We bundled Fred into my car. Judith followed us.

Fred claimed to live in Jungbusch, ‘in Werftstrasse, just next to the old police station, you know’, and wanted to be dropped off at the corner.

I couldn’t care less where he didn’t live. We drove over the bridge.

‘That big story of yours, is there anything in it for me? I’ve done some security stuff before, for a big company round here too,’ he said.

‘We can talk about it. If you’re looking for some action I’d be glad to have you. Just give me a call.’

I fished out a business card from my jacket pocket, a real one, and gave it to him. At the corner I let him out and he headed with a swaying gait towards the next pub. I still had Judith’s car in the rear-view mirror. I drove via the Ring and turned round the Wasserturm into the Augusta-Anlage. I’d expected a farewell flash of her lights beyond the National Theatre and then to see nothing more of her.
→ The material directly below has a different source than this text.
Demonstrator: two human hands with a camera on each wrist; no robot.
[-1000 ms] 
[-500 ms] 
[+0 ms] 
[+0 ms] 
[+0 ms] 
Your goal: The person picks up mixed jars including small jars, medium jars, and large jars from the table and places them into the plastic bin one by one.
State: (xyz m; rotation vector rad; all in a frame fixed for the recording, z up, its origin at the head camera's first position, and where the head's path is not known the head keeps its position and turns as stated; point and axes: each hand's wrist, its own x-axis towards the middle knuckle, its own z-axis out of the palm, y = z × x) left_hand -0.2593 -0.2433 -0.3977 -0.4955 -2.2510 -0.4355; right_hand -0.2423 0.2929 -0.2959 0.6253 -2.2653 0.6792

She followed me to Richard-Wagner-Strasse outside my front door and waited, motor running, as I parked.

I got out, locked up, and walked over to her. It was only seven strides but I gave them everything about superior manliness that I’d picked up in my second youth. I leant down to her window, no rheumatic expense spared, and pointed to the next parking space with my left hand.